Instructions to follow
If a line in the data holds the string "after", list it.

• • • • • • •

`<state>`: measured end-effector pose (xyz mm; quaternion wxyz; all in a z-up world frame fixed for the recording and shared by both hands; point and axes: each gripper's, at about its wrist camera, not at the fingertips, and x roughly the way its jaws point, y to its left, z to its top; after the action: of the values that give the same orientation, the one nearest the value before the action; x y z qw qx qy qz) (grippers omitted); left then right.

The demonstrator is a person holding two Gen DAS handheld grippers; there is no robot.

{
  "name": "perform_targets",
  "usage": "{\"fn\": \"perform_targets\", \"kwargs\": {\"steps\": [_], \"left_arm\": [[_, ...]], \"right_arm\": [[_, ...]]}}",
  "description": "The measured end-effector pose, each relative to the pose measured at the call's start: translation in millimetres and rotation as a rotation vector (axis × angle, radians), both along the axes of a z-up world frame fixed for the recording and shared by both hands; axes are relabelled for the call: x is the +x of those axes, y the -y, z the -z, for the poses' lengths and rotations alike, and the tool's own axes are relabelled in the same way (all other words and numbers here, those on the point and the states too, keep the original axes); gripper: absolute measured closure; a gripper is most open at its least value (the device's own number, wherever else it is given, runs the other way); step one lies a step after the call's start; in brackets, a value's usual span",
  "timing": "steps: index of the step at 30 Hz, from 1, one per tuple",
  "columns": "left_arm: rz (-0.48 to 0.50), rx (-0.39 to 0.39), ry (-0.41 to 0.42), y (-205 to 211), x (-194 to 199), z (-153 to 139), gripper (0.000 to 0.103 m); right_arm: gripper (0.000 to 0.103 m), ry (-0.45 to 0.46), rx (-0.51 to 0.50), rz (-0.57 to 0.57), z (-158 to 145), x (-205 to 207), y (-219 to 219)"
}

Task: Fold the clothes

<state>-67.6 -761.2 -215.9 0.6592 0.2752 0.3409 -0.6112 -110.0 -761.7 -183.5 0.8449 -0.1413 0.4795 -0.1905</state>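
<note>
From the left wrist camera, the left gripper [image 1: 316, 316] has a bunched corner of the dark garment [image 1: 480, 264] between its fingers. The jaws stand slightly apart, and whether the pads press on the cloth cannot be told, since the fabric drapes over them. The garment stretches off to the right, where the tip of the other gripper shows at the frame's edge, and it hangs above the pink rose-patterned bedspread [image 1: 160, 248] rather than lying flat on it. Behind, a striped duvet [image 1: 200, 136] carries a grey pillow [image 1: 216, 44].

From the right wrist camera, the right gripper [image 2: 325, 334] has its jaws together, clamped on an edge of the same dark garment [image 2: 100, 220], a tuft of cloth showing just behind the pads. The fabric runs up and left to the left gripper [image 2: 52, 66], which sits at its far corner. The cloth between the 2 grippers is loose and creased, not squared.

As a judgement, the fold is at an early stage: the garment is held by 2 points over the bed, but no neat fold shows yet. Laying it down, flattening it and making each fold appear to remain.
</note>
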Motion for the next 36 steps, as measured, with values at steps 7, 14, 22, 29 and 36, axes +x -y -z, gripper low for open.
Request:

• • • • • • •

Written answer
`<state>`: measured end-effector pose (xyz mm; quaternion wxyz; all in a z-up world frame fixed for the recording and shared by both hands; point and axes: each gripper's, at about its wrist camera, not at the fingertips, and x roughly the way its jaws point, y to its left, z to its top; after the action: of the values that give the same orientation, the one nearest the value before the action; x y z qw qx qy qz) (grippers omitted); left then right.
  "description": "The measured end-effector pose, each relative to the pose measured at the call's start: translation in millimetres and rotation as a rotation vector (axis × angle, radians), both along the axes of a z-up world frame fixed for the recording and shared by both hands; axes are relabelled for the call: x is the +x of those axes, y the -y, z the -z, for the poses' lengths and rotations alike, and the tool's own axes are relabelled in the same way (all other words and numbers here, those on the point and the states too, keep the original axes); gripper: absolute measured closure; a gripper is most open at its least value (the device's own number, wherever else it is given, runs the other way); step one lies a step after the call's start; in brackets, a value's usual span",

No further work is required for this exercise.